#### [REQUIRED WORK]
Restate the listing below exactly, images excluded.
++++ SUPPLIED MATERIAL ++++
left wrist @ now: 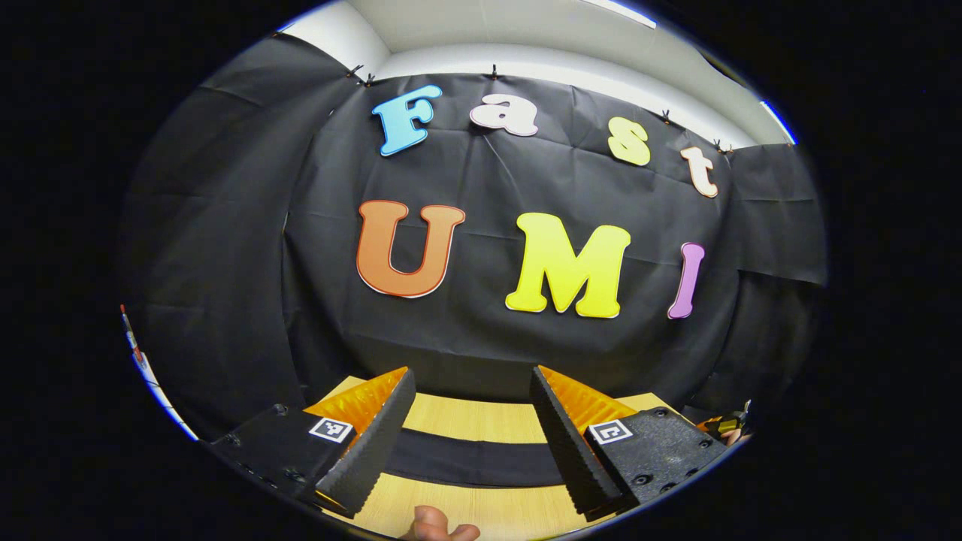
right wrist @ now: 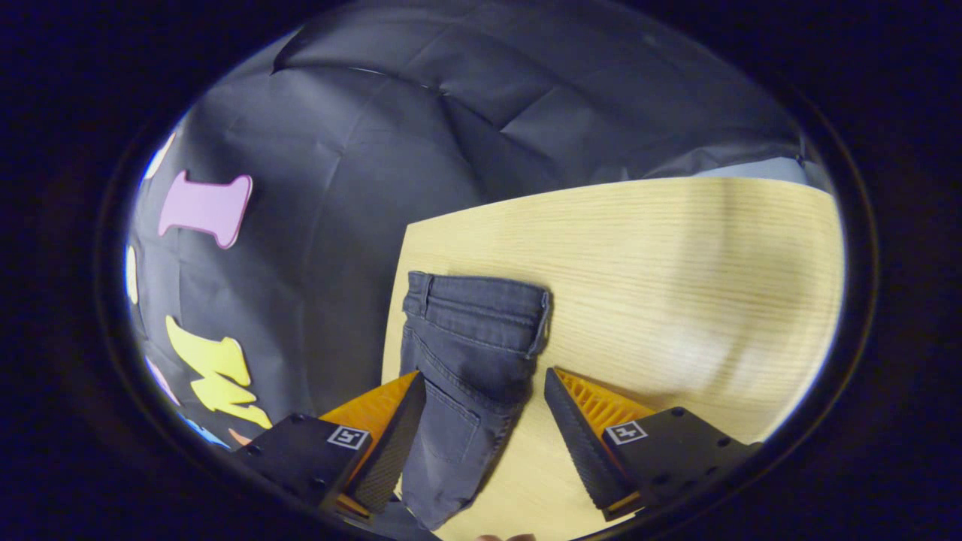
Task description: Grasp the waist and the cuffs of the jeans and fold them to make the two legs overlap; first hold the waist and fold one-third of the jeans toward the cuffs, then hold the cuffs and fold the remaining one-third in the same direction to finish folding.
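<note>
The dark grey jeans [right wrist: 473, 338] lie flat on the light wooden table [right wrist: 676, 255], waistband end farthest from the camera in the right gripper view and near the table's left edge. My right gripper [right wrist: 485, 379] is open above them, one finger on each side of the seat area, not touching the cloth. In the left gripper view the jeans [left wrist: 466, 458] show as a dark band lying across the table [left wrist: 466, 421]. My left gripper [left wrist: 472, 372] is open and held above it, aimed level at the booth wall, with nothing between its fingers.
A fingertip of a hand [left wrist: 440, 526] shows at the bottom edge of the left gripper view. The other gripper [left wrist: 725, 428] peeks in at the far right there. The black cloth wall stands close behind the table's far edge.
</note>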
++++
#### [YOUR RESPONSE]
left wrist @ now: 
right wrist @ now: 
Task description: Grasp the waist and the cuffs of the jeans and fold them to make the two legs overlap; first hold the waist and fold one-third of the jeans toward the cuffs, then hold the cuffs and fold the remaining one-third in the same direction to finish folding.
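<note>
The dark grey jeans [right wrist: 473, 338] lie flat on the light wooden table [right wrist: 676, 255], waistband end farthest from the camera in the right gripper view and near the table's left edge. My right gripper [right wrist: 485, 379] is open above them, one finger on each side of the seat area, not touching the cloth. In the left gripper view the jeans [left wrist: 466, 458] show as a dark band lying across the table [left wrist: 466, 421]. My left gripper [left wrist: 472, 372] is open and held above it, aimed level at the booth wall, with nothing between its fingers.
A fingertip of a hand [left wrist: 440, 526] shows at the bottom edge of the left gripper view. The other gripper [left wrist: 725, 428] peeks in at the far right there. The black cloth wall stands close behind the table's far edge.
</note>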

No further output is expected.